A team of researcher from the University of Texas, Dallas, and Australia’s CSIRO has come up with a way to make strong, stable macroscale sheets and ribbons of multiwall nanotubes at a rate of seven meters per minute. Complete with video.

These ribbons and sheets, moreover, already display — without optimization of the process — important electronic and physical properties, making them suitable for use in an enormous variety of settings, including artificial muscles, transparent antennas, video displays and solar cells — and many, many more. The breakthrough was announced in the latest edition of Science. As usual, the article itself is behind a subscriber-only wall, but the abstract and supplementary information are available with a free site registration. The press release from UTD (carried by Eurekalert) provides abundant information, however; an article in the UK Guardian gives additional detail.

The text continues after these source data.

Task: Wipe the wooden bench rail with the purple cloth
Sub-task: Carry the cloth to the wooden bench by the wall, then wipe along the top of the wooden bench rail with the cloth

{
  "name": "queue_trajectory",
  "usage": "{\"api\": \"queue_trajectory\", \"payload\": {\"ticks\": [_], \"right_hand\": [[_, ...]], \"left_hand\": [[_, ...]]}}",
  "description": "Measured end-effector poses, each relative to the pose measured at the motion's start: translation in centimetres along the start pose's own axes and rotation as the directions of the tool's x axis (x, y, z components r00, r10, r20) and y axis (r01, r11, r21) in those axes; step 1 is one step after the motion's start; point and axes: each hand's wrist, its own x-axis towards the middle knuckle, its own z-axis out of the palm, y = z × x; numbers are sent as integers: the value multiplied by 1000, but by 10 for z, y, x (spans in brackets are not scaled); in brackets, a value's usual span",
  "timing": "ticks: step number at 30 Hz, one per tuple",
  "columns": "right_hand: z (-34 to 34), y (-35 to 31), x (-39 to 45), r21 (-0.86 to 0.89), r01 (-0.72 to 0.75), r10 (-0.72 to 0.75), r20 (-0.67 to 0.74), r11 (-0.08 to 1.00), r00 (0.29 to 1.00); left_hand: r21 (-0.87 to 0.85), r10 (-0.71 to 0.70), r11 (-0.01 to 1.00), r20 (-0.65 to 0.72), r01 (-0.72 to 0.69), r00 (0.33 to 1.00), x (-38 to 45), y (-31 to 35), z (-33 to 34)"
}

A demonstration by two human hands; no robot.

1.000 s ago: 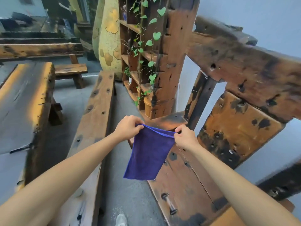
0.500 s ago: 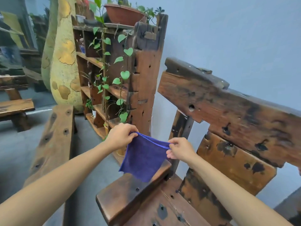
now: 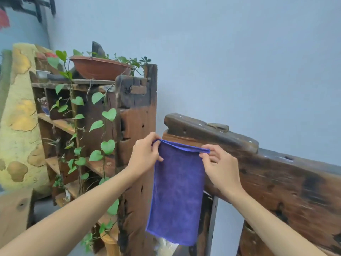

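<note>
Head view: a person stood at a weathered bench back.
Left hand: pinched shut on the cloth's upper left corner.
Purple cloth: hung folded between both hands, in front of the rail's left end.
Right hand: pinched the upper right corner.
Wooden bench rail: behind and right, unwiped.
Handling: likely light, soft, limp; best bunched into one palm.

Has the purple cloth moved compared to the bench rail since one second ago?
Yes. The purple cloth moved up from the seat to the bench rail.
</note>
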Motion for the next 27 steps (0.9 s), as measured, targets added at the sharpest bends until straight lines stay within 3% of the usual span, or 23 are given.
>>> {"api": "queue_trajectory", "payload": {"ticks": [5, 12, 15, 18, 21, 22, 24, 27], "right_hand": [[22, -7, 69, -61, 234, -241, -152, 970, 959], [50, -11, 175, -310, 320, -364, -95, 895, 927], [67, -6, 211, -431, 307, -350, -23, 848, 936], [98, 6, 244, -511, 222, -228, 51, 831, 972], [135, 26, 266, -589, -20, 142, 161, 808, 977], [149, 34, 268, -645, -52, 240, 207, 762, 949], [169, 51, 268, -756, 38, 281, 289, 654, 915], [169, 52, 276, -764, 71, 326, 355, 641, 876]], "left_hand": [[-247, 59, 963, -185, -104, 981, 84, 17, 23], [-273, 125, 940, -283, -204, 951, 211, 32, 34], [-250, 129, 948, -260, -196, 957, 253, 25, 43], [-177, 121, 973, -138, -144, 983, 293, 9, 60], [-147, 67, 988, 184, -40, 981, 306, -18, 90], [-119, 47, 993, 318, -10, 947, 306, -32, 103], [-85, -17, 994, 548, 75, 836, 304, -60, 123], [-56, -82, 984, 708, 171, 702, 309, -74, 126]]}}
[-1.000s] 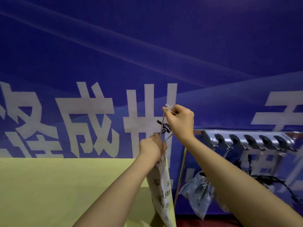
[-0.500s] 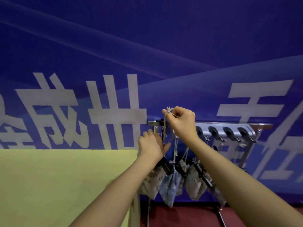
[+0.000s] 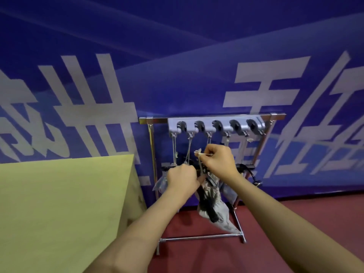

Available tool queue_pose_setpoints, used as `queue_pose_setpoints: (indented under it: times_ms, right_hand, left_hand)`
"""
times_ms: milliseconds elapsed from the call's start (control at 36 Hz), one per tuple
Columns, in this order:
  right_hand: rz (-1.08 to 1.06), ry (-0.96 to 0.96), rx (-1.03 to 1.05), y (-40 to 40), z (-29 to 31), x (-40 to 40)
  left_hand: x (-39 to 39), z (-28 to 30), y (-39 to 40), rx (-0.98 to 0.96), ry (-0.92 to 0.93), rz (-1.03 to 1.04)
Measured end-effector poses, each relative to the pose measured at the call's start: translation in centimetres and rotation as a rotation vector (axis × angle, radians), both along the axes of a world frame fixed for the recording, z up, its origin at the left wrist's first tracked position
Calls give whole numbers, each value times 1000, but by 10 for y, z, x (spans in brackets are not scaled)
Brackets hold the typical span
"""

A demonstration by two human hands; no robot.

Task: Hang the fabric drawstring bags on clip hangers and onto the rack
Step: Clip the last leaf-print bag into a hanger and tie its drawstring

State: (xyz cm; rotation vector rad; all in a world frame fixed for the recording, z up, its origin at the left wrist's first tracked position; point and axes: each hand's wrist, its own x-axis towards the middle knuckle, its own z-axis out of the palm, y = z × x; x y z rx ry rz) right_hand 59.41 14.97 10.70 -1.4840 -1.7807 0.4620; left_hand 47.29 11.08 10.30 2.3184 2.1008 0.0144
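Observation:
A metal rack (image 3: 151, 154) stands by the blue wall, with a grey hook bar (image 3: 216, 125) across its top. Several bags hang from its hooks by strings. My right hand (image 3: 218, 162) pinches the knotted drawstring (image 3: 199, 153) of a printed grey fabric bag (image 3: 214, 201). That bag hangs below both hands with a black clip hanger (image 3: 206, 205) on it. My left hand (image 3: 182, 179) grips the top of the bag and clip, just left of and below my right hand. Both hands are in front of the rack, under the hook bar.
A yellow-green table (image 3: 65, 203) fills the lower left, its edge right beside the rack. The rack's base bar (image 3: 201, 237) lies on the dark red floor (image 3: 275, 243). The blue banner wall (image 3: 177, 56) with large white characters stands close behind.
The view has swung right and down, so the whole rack now shows. Both hands have carried the bag from beside the table to in front of the rack, below the hook bar.

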Motion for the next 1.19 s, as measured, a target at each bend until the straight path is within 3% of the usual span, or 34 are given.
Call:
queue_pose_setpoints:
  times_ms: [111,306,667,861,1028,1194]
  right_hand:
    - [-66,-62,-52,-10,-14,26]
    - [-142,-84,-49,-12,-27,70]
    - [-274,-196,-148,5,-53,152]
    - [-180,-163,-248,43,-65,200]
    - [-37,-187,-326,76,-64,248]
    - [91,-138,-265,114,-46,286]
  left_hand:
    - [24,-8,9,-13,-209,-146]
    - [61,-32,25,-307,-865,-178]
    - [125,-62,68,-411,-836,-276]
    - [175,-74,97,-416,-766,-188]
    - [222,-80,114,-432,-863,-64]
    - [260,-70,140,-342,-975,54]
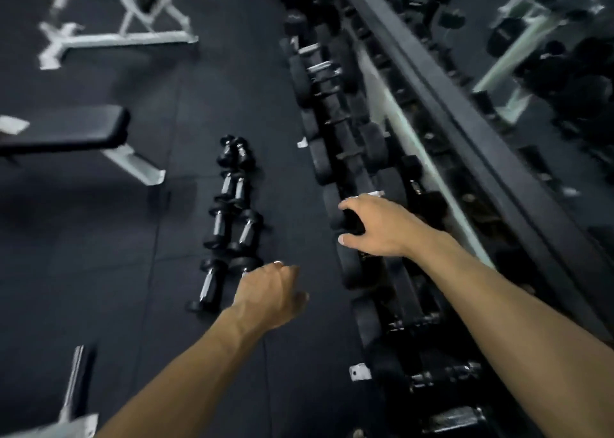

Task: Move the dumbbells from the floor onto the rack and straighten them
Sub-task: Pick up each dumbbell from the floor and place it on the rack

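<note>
— What is on the floor (99, 238)?
— It is a dark mat floor. Small dumbbells (229, 218) lie on it in two rows, side by side. A flat bench (66, 132) stands near them, and a white frame (116, 35) stands farther off.
— And the rack (382, 158)?
— It runs along the right side. Big black dumbbells (319, 158) sit on it in a long line.

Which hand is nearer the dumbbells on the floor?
Left. The left hand hangs just beside the nearest of the floor dumbbells; the right hand is over at the rack.
</note>
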Demonstrator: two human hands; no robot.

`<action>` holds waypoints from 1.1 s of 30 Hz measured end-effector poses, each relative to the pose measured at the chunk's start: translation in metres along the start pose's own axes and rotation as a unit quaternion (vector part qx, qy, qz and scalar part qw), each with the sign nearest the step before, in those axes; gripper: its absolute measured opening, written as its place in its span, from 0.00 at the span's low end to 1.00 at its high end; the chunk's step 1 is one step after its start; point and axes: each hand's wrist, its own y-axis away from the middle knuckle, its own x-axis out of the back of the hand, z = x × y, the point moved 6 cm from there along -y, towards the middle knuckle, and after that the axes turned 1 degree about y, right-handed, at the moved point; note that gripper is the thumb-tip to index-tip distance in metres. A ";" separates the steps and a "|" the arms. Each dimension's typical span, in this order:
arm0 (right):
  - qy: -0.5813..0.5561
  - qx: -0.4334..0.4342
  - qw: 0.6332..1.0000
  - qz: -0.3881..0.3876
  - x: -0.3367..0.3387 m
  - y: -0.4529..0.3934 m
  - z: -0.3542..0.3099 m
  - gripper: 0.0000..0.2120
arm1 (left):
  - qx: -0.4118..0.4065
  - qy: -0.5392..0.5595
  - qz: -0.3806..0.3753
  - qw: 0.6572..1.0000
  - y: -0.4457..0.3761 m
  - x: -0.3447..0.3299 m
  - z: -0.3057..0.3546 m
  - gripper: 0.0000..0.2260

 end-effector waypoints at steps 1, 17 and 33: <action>0.005 0.011 1.000 -0.010 -0.009 -0.014 -0.020 0.32 | 0.011 0.008 0.006 1.000 0.006 -0.002 -0.021 0.17; 0.017 0.096 0.981 -0.165 -0.178 -0.216 -0.150 0.31 | 0.195 0.156 -0.037 0.968 -0.014 -0.101 -0.241 0.20; 0.028 0.094 0.963 -0.250 -0.428 -0.461 -0.109 0.34 | 0.243 0.218 -0.126 0.937 -0.215 -0.337 -0.388 0.23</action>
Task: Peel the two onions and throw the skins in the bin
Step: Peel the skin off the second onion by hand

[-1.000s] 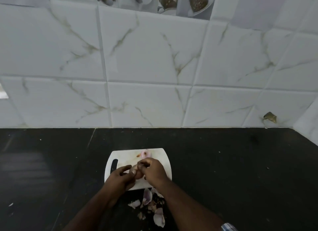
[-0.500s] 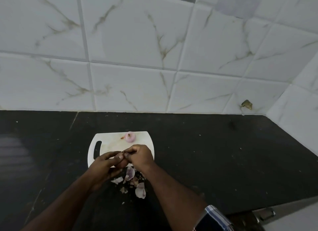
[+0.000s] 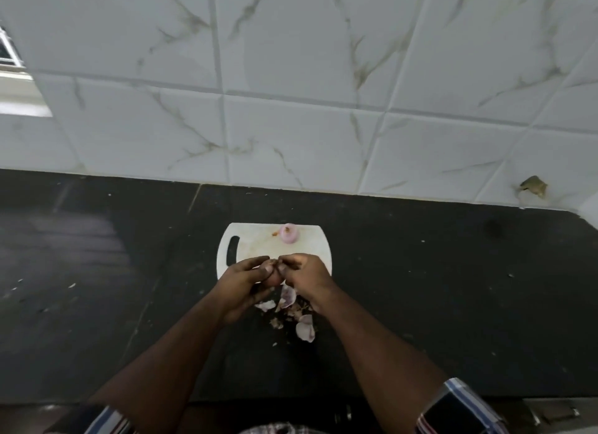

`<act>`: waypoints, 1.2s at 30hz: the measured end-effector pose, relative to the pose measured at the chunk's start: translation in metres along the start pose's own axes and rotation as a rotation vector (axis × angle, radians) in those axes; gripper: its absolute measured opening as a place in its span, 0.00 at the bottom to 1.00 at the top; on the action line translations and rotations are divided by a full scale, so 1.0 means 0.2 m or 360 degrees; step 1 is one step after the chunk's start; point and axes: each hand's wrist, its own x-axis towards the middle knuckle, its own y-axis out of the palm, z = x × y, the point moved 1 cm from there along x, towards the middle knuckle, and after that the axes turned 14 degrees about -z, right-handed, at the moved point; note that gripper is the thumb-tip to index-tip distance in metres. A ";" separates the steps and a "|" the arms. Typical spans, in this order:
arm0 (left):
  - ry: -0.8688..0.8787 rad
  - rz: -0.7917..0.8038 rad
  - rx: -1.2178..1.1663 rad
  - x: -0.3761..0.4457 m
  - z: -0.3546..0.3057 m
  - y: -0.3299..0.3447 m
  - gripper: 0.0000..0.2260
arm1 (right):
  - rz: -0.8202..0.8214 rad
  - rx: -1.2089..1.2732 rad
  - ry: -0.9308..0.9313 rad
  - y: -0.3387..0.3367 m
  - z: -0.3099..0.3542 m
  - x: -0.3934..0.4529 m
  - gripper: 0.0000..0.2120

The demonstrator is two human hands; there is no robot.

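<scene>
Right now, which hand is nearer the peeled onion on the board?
Right. The right hand is just below the peeled onion; the left hand sits lower and further left.

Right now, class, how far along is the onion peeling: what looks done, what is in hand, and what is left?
Done: one peeled onion sits at the far edge of the cutting board. In hand: the left hand holds the second onion while the right hand pinches at its top. Left: finishing that onion and binning the skins, which lie on the counter near the board. No bin is in view.
</scene>
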 end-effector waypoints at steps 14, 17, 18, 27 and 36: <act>-0.0005 0.0024 0.0064 -0.07 0.08 -0.06 0.18 | 0.0050 0.0210 -0.0015 -0.06 0.00 -0.12 0.08; -0.0001 0.0052 0.0077 -0.07 0.07 -0.06 0.17 | -0.0100 0.0114 -0.0096 -0.05 0.02 -0.13 0.05; -0.0009 0.0066 0.0061 -0.07 0.06 -0.05 0.17 | -0.0172 0.0082 -0.0113 -0.05 0.02 -0.13 0.06; -0.0169 0.0159 -0.0251 -0.07 0.09 -0.07 0.18 | -0.0184 -0.0426 -0.0253 -0.10 -0.02 -0.11 0.02; -0.0243 0.0193 -0.0352 -0.02 0.10 -0.08 0.19 | 0.0051 -0.0441 -0.0241 -0.16 -0.02 -0.08 0.16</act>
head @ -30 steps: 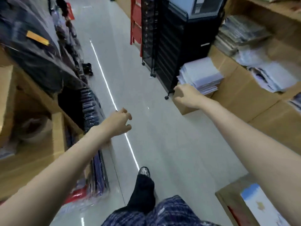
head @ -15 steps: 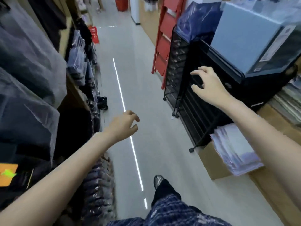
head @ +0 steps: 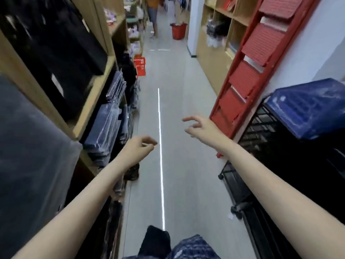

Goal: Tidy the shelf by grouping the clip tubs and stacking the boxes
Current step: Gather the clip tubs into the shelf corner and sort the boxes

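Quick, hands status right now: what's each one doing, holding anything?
Left hand: open, fingers loosely curled, holding nothing, out over the aisle floor.
Right hand: open, fingers spread, holding nothing, near the red stepladder.

No writing, label, brand, number or sign can be read anywhere here. The pale patches on the dark packaged goods (head: 56, 58) in the left-hand shelf (head: 93, 94) are too blurred to tell as print, and the red ladder (head: 255, 58) and blue-wrapped bundle (head: 306, 107) on the right show no legible marks.
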Demonstrator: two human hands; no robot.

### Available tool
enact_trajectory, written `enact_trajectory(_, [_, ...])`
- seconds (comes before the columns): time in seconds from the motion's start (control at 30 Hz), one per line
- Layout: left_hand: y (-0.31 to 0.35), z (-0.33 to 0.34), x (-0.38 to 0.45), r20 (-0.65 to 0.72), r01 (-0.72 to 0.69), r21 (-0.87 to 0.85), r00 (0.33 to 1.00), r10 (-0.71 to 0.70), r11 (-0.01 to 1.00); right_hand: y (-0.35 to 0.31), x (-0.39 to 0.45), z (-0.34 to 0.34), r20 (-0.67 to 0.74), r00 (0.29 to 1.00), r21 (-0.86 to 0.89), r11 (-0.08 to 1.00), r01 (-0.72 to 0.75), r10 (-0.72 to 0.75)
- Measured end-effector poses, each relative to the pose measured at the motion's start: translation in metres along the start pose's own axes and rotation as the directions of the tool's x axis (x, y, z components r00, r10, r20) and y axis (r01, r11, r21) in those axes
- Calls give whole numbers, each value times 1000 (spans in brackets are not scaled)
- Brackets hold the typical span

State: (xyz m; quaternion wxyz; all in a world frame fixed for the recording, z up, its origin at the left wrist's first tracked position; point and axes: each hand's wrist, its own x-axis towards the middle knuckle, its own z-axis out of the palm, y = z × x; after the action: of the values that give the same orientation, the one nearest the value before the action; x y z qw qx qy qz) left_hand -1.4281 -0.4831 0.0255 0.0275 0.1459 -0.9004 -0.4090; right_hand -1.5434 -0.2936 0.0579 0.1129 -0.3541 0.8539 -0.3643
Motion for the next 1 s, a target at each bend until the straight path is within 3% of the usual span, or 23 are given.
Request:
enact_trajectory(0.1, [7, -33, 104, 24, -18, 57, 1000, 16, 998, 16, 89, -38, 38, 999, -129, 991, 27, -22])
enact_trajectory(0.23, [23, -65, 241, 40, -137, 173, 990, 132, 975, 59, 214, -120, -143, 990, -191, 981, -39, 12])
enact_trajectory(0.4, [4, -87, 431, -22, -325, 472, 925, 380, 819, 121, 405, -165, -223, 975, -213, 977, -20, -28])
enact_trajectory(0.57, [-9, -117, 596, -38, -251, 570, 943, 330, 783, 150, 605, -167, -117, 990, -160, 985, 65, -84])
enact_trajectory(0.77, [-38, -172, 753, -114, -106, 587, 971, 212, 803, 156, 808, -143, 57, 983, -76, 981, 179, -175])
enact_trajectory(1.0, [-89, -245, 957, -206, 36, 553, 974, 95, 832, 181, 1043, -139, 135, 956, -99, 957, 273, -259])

If you’ve followed the developments of macro-scale materials made with nanotubes, you’ll understand just how enormous a development this is. Previous “sheets” were small and took hours to produce via a liquid-assembly process. This technique allows a meter-long, five centimeter-wide ribbon to be created in seconds. The Science supplemental material page has a link to a video of this in action — the image above right is a screencap from that video — and the speed at which the carbon nanotube ribbon is produced is just amazing.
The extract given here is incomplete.